TIGRANA@dstiuk.ccmail.compuserve.com writes ("Linux kernel and disaster recovery."):
> What if the Linux server itself crashes? If it is under UPS and
> there was some clever kernel module that would be able to somehow
> save the state of all (or specific) running processes and write to a
> separate disk partition and then after reboot to be able to restore
> the "memory dump" from the partition into memory thus revitalising
> all those running processes that would be very nice.

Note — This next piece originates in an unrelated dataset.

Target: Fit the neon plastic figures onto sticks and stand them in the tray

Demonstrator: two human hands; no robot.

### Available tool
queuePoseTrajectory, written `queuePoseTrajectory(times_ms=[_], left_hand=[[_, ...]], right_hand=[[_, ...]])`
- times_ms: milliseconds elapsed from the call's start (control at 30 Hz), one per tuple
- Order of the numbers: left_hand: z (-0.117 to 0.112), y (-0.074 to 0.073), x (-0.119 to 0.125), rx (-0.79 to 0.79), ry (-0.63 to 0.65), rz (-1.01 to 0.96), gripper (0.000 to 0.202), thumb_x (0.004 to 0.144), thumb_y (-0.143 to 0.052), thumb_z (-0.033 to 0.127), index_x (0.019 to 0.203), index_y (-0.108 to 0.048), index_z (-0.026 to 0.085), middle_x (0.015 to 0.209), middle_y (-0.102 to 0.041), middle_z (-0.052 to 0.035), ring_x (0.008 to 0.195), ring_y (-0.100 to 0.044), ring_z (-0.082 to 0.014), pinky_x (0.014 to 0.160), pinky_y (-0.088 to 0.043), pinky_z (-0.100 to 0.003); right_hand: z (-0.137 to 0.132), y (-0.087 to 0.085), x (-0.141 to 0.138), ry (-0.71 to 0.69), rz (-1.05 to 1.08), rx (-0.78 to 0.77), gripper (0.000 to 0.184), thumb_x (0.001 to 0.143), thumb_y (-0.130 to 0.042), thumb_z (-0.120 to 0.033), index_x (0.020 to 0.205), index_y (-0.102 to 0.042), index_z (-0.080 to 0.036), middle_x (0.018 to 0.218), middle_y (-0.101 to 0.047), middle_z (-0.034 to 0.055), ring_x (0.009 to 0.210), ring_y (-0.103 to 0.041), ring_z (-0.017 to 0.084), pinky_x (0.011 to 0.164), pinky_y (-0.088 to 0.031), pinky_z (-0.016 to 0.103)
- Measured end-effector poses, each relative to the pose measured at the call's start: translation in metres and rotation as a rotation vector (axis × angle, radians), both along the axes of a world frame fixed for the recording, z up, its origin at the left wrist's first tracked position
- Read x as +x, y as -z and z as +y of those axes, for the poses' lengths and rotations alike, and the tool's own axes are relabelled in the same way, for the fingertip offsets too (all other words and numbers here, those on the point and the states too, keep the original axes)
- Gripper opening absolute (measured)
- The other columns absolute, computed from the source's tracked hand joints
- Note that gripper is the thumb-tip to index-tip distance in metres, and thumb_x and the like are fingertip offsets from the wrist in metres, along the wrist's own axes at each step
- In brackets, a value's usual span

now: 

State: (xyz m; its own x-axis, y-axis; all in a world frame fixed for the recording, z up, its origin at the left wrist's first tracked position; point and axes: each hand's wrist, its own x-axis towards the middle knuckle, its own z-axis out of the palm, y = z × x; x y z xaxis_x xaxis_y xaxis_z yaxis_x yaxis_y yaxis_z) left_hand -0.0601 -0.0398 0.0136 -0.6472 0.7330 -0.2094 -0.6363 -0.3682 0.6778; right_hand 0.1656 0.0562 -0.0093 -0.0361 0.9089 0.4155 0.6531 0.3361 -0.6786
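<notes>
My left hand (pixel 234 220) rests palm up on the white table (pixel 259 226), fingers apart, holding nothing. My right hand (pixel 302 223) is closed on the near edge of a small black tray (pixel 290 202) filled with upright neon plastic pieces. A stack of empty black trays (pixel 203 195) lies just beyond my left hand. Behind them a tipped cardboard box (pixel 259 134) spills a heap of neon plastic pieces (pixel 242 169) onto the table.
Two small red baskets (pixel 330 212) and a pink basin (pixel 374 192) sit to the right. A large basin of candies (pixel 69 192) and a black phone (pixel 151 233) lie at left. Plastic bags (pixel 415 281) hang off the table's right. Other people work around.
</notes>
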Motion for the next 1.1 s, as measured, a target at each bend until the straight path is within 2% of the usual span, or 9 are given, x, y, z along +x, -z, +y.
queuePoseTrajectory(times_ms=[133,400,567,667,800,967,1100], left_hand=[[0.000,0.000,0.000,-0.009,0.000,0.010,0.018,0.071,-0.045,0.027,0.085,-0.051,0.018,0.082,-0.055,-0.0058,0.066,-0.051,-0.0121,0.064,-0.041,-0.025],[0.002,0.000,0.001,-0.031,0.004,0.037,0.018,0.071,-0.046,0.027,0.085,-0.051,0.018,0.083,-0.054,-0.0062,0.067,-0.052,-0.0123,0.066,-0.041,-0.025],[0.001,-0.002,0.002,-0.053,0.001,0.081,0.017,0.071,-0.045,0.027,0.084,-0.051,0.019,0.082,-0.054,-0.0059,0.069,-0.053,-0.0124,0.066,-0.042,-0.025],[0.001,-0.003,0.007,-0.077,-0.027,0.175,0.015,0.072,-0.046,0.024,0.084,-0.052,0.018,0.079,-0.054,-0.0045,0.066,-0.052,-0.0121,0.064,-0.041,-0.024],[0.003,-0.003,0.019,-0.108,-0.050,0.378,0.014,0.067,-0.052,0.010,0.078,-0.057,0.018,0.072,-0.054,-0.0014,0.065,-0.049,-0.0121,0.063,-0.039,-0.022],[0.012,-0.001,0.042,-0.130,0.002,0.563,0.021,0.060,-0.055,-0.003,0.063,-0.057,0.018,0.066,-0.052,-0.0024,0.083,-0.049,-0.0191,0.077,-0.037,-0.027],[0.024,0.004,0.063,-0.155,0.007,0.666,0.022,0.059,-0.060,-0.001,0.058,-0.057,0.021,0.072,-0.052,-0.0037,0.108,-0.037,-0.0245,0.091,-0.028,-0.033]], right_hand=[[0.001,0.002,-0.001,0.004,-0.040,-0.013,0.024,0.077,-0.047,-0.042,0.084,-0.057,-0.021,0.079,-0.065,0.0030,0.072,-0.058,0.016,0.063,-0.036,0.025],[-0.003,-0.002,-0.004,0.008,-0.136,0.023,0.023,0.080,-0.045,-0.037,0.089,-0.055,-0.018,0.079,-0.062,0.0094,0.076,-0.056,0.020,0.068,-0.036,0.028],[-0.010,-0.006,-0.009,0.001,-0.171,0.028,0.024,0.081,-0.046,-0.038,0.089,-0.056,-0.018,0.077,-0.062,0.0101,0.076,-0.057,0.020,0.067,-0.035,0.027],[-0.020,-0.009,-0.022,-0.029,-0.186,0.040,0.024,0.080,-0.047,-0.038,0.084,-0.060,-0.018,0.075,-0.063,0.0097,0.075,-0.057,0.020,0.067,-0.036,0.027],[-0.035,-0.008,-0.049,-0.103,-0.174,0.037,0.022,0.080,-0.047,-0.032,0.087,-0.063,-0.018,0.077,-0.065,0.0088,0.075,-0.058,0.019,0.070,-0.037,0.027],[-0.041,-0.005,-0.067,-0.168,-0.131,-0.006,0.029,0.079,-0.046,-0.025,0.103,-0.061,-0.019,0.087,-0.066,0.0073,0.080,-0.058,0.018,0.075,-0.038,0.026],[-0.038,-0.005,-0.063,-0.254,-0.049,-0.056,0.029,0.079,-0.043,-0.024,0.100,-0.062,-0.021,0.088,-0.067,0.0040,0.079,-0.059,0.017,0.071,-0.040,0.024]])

The term you are looking for is "checkpointing". You take a snapshot
of a process every so often and when the machine is rebooted after a
crash, you can restore the process to the state of the snapshot.
Alternatively, you can stop a process and start it again later
(perhaps on a different machine).

> Of course, I understand that the network sockets will be lost but it
> is fine because with the scheme described above one simply
> reattaches to the sessions using the UNIX domain socket and resumes
> it.

There are other issues involved, such restoring pgids, ttys, processes
in pipes, etc. If you want to implement checkpointing properly, it's a
non-trivial amount of work to do. If you want to do this just for your
one server process, then you should just write your server so that it
can cope with being restarted.

> Any ideas as to whether it can be implemented at all? I would be
> interested in both global solutions i.e. the whole kernel, perhaps
> even with all the filesystems

Restoring the whole kernel is difficult and has little advantage. You
want processes not to be able to tell that they've been saved and
restored. This doesn't require having exactly the same kernel - the
kernel contains all kinds of data that the process doesn't get to see
and which cannot influence the process and that data doesn't need to
be restored. Furthermore, then environment of the kernel will change -
all the hardware will have been reset, and you may even have different
hardware. Restoring the kernel's state from when the hardware was
running normally will not work.

> and local i.e.only specified processes
> are saved and restored, together with the kernel objects that they
> have allocated (IPC, descriptors, ttys etc).

This is a much more achievable goal. (SGIs can do it.)

Peter